When it comes to the worst corporate taxpayers in Australia, the carmakers are right up there with airlines and the oil and gas industry.

Like its rivals General Motors and Toyota, Ford contributes little or nothing to Australia in terms of income tax. Yet the automakers have won billions in government handouts over the years, often made losses and very rarely pay tax.

In the years when they do make a profit, their profits are reduced by transfer pricing and sheltered by large tax losses incurred in the lean years. Though not all of them fail to pay tax. Mercedes Benz is a notable exception.

In defence of Ford, it should be said that this is a high-cost, highly competitive industry and the three automakers on this Top 40 list – Ford, Mitsubishi and Nissan – have collectively recorded total income of almost $30 billion over the four years of available corporate tax transparency data,

Sadly, Ford closed its manufacturing operations in Australia in October 2016 so it has incurred further large losses for redundancies and closure costs since then.

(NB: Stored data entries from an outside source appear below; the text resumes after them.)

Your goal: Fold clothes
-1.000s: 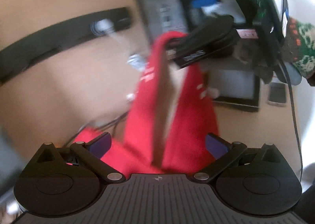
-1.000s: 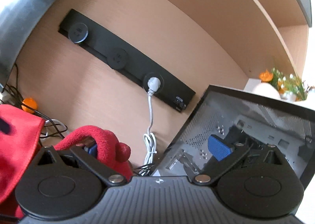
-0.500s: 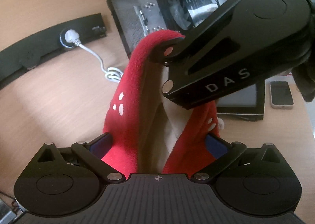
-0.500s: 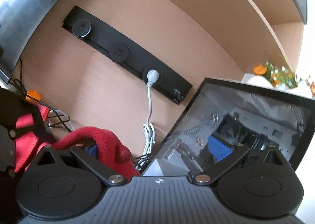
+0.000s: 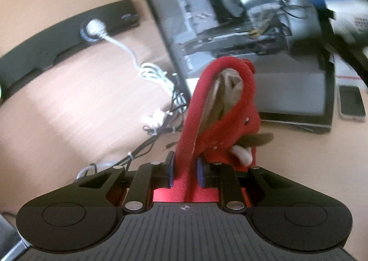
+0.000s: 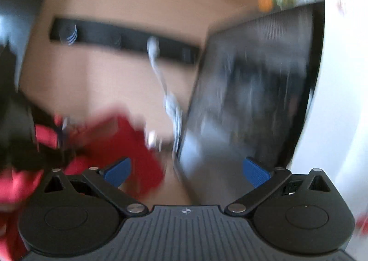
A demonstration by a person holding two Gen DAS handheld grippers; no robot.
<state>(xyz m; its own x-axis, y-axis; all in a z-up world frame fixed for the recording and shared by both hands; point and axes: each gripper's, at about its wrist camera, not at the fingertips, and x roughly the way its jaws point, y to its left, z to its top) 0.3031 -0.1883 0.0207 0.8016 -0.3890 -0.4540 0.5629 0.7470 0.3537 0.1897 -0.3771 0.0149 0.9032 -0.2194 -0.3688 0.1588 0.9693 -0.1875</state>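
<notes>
A red fleece garment (image 5: 226, 109) with a pale grey lining stands up in a loop in the left wrist view. My left gripper (image 5: 185, 172) is shut on its lower edge, blue pads pressed against the red cloth. In the blurred right wrist view my right gripper (image 6: 186, 170) is open and empty, blue pads wide apart. The red garment (image 6: 128, 143) lies to its lower left, beside the black left gripper body.
An open computer case (image 5: 241, 19) stands on the wooden desk (image 5: 69, 100) at the right. A black socket strip (image 5: 64, 35) with a white plug and coiled cable (image 5: 151, 72) runs along the back. A phone (image 5: 352, 102) lies at far right.
My left gripper has closed on the red garment. My right gripper has let go of the garment, opened wide and swung away, so its view is blurred.
</notes>
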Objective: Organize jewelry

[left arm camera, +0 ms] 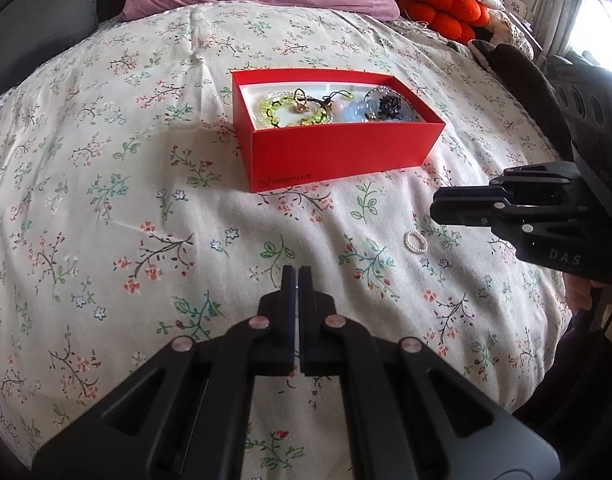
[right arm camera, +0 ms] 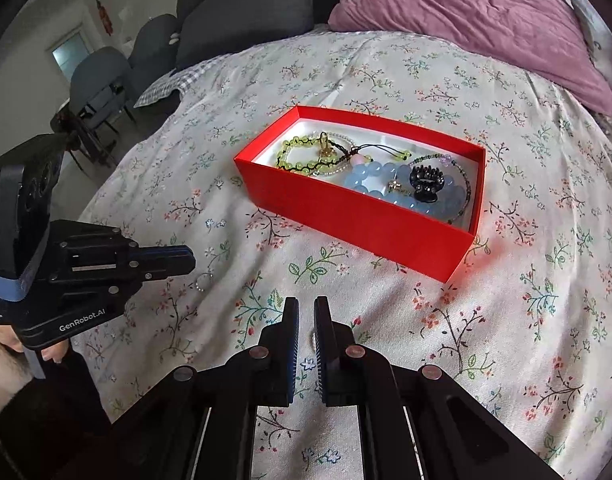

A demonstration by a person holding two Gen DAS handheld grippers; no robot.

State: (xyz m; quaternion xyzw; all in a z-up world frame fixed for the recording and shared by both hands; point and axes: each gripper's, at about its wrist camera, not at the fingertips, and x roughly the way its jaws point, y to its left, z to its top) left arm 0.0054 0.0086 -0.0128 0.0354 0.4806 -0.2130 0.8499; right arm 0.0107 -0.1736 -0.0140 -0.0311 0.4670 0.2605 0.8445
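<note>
On the left, our left tongs (left arm camera: 294, 270) are closed tight with nothing showing between the pads, hovering over the flowered bed (left arm camera: 106, 200). From the right wrist view a thin ring (right arm camera: 202, 281) shows just under their tip; we cannot tell whether it touches them or lies on the sheet.

In the middle sits the open red box (left arm camera: 338, 152), flat on the bed. Inside, a green bead bracelet (left arm camera: 274, 114) fills the left end, and a blue bead bracelet (right arm camera: 366, 178) with a black claw clip (right arm camera: 426, 184) on it fills the right end.

Further right, a small pearl ring (left arm camera: 416, 242) lies on the sheet outside the box, just below the tip of our right tongs (right arm camera: 306, 304). Those are all but closed, only a slim gap between the pads, and grip nothing.
</note>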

The ATO data extends from 2013 to 2016.

Its latest accounts, Ford records a profit of $27 million for the year to December 2017 on revenues of $3.5 billion. Zero tax was paid. Government grants income fell from $41 million in 2016 to $1.6 million in 2017 and the company said it spent $471 million on R&D.

It has also spent $11 million over past two years on redundancies so there are legitimate reasons why Ford is not paying tax.

Due however to Australia having no limit on how long companies can bank tax losses, Ford is unlikely to pay tax for many years to come, even when it does make a profit as it did in 2017. Its accounts show $692 million unused tax losses and another $107 million in tax offsets.

Elsewhere on the Top 40, Nissan at #15 recorded $9.7 billion income over the four years and paid just $476 income tax. Mitsubishi Motors Australia at #23 shows $8.3 billion income and zero tax. General Motors has dropped off the chart this year.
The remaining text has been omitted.